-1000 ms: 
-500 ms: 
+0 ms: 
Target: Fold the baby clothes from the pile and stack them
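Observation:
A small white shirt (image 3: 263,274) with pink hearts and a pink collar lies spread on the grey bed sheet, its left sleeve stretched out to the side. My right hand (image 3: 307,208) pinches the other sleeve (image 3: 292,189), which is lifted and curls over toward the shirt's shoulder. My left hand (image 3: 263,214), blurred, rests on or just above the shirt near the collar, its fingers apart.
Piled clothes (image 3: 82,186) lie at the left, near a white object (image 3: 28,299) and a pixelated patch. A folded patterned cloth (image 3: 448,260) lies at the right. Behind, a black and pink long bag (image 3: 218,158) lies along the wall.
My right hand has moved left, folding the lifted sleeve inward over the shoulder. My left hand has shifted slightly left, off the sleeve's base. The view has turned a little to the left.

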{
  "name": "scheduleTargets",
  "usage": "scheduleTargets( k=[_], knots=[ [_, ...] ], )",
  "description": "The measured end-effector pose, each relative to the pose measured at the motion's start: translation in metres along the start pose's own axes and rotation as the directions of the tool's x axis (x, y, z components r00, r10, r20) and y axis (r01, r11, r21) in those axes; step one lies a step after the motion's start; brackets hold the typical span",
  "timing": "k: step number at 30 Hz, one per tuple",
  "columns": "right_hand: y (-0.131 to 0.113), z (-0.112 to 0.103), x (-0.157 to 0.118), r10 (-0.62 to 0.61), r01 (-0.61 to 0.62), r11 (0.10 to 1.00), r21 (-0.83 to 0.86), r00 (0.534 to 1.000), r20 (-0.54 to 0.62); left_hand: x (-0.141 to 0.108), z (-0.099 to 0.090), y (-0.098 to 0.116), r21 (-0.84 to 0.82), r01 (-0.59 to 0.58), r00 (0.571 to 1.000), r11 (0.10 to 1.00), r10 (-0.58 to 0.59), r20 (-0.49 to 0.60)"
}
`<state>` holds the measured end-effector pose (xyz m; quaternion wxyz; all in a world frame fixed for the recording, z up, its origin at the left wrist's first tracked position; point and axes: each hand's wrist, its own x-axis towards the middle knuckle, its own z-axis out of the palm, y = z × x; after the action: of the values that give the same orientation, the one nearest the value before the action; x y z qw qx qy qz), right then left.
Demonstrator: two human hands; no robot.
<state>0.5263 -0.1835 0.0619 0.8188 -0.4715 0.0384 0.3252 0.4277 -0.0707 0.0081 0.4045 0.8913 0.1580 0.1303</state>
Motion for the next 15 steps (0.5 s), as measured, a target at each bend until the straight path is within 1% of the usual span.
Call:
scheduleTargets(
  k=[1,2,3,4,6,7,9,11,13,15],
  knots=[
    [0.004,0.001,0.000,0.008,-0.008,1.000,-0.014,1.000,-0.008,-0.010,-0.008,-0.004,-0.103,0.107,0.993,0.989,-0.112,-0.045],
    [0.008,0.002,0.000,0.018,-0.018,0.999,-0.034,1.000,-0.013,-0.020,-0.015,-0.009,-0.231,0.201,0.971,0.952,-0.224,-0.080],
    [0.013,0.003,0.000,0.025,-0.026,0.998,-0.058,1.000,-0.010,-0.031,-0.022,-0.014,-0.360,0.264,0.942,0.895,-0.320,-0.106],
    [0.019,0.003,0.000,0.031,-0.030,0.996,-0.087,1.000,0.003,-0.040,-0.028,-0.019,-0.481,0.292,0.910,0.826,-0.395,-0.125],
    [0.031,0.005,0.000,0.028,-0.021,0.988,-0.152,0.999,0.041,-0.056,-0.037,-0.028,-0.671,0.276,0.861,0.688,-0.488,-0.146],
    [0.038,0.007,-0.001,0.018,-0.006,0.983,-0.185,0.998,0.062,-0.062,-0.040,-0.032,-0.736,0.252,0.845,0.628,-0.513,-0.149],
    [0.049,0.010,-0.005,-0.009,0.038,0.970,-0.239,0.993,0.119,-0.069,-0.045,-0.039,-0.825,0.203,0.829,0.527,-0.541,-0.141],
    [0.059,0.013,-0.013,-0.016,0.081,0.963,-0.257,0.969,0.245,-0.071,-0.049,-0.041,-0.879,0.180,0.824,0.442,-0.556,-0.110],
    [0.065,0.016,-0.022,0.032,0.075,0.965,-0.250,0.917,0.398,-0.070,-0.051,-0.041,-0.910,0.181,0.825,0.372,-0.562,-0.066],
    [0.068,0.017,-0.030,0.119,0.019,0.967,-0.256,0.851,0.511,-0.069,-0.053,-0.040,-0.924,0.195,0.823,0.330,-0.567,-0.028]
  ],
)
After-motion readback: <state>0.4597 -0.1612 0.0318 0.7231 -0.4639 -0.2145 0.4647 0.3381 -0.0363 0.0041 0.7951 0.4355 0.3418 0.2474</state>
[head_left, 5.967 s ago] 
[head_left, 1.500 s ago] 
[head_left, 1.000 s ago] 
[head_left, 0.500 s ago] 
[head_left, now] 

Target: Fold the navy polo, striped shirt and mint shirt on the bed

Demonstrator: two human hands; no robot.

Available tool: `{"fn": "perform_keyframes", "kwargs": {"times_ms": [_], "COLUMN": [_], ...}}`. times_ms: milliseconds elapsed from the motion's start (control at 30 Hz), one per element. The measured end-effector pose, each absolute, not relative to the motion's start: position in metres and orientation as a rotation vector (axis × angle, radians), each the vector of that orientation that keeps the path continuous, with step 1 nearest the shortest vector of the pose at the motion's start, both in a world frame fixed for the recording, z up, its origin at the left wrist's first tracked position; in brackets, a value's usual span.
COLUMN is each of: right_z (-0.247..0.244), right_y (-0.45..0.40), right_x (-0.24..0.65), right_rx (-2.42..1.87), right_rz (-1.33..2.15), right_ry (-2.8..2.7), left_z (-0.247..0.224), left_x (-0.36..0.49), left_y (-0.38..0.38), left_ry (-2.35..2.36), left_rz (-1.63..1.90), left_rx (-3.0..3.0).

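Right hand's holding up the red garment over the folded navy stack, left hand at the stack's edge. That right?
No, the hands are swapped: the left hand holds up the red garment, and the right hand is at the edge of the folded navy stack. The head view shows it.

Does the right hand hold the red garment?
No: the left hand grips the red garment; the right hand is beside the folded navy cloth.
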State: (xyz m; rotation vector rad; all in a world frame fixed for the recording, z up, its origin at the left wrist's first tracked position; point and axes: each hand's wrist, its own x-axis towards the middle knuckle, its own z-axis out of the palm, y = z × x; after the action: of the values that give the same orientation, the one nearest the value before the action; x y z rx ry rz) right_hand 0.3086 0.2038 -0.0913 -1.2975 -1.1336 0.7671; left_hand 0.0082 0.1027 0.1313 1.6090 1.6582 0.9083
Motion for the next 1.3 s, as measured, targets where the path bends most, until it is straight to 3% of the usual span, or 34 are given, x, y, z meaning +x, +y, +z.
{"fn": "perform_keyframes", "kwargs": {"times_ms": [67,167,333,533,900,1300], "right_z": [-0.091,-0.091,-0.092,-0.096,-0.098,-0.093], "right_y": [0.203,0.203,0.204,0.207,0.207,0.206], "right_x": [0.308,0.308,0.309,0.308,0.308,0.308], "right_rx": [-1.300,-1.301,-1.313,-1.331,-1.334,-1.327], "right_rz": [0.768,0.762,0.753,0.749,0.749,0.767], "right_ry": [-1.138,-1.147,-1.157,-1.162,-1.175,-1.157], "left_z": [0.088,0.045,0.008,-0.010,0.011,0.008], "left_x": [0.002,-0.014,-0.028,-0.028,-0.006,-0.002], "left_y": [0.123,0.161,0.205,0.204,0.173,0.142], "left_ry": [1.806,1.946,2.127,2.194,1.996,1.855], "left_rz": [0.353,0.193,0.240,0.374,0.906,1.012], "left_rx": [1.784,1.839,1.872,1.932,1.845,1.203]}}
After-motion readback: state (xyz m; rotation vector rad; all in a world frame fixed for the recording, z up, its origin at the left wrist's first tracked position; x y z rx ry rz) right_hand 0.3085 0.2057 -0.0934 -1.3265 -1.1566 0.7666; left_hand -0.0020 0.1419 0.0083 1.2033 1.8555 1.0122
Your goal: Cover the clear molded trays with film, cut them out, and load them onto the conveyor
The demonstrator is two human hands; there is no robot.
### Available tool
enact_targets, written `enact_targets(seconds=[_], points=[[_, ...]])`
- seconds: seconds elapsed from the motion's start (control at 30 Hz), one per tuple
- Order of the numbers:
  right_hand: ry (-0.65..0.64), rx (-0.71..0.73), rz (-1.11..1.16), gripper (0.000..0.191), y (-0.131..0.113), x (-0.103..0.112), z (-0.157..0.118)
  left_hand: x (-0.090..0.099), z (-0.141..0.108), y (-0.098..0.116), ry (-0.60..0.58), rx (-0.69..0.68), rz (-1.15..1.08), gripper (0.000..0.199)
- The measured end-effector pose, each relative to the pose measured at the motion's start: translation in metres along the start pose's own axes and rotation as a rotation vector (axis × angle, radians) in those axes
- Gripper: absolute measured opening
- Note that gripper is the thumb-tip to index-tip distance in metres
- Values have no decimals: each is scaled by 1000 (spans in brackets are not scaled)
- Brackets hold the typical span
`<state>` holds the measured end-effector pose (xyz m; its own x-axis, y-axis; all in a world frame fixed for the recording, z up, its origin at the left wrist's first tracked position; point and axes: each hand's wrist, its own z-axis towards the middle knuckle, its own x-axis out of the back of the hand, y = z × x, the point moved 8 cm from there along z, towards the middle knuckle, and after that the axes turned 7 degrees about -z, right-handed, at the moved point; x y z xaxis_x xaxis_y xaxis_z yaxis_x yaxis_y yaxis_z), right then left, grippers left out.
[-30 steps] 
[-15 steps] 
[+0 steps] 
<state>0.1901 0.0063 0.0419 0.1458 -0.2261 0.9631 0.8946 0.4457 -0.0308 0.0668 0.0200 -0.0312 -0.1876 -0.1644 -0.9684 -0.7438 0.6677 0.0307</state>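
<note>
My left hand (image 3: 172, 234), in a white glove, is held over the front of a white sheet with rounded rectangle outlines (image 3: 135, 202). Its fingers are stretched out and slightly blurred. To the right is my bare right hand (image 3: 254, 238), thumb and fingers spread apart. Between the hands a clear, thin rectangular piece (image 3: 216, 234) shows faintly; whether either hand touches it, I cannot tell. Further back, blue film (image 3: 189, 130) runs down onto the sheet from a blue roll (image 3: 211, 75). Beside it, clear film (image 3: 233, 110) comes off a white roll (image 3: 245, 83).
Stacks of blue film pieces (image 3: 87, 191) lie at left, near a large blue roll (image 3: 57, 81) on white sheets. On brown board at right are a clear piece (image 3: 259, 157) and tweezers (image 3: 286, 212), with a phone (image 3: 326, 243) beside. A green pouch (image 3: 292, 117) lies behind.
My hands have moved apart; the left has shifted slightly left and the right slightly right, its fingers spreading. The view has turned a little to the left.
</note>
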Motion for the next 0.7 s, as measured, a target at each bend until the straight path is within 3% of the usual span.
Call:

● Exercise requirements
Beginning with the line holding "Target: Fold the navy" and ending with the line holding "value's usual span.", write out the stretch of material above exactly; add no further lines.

● Completed exercise
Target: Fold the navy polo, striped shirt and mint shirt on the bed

Demonstrator: two human hands; no robot.

Available tool: `{"fn": "perform_keyframes", "kwargs": {"times_ms": [_], "COLUMN": [_], ...}}`. times_ms: milliseconds elapsed from the motion's start (control at 30 Hz), one per element. The measured end-effector pose, each absolute, not relative to the motion's start: position in metres and orientation as a rotation vector (axis × angle, radians), each the vector of that orientation that keeps the path continuous, with step 1 nearest the shortest vector of the pose at the motion's start, both in a world frame fixed for the recording, z up, its origin at the left wrist's first tracked position; in brackets, a value's usual span.

The exercise has nothing more to it.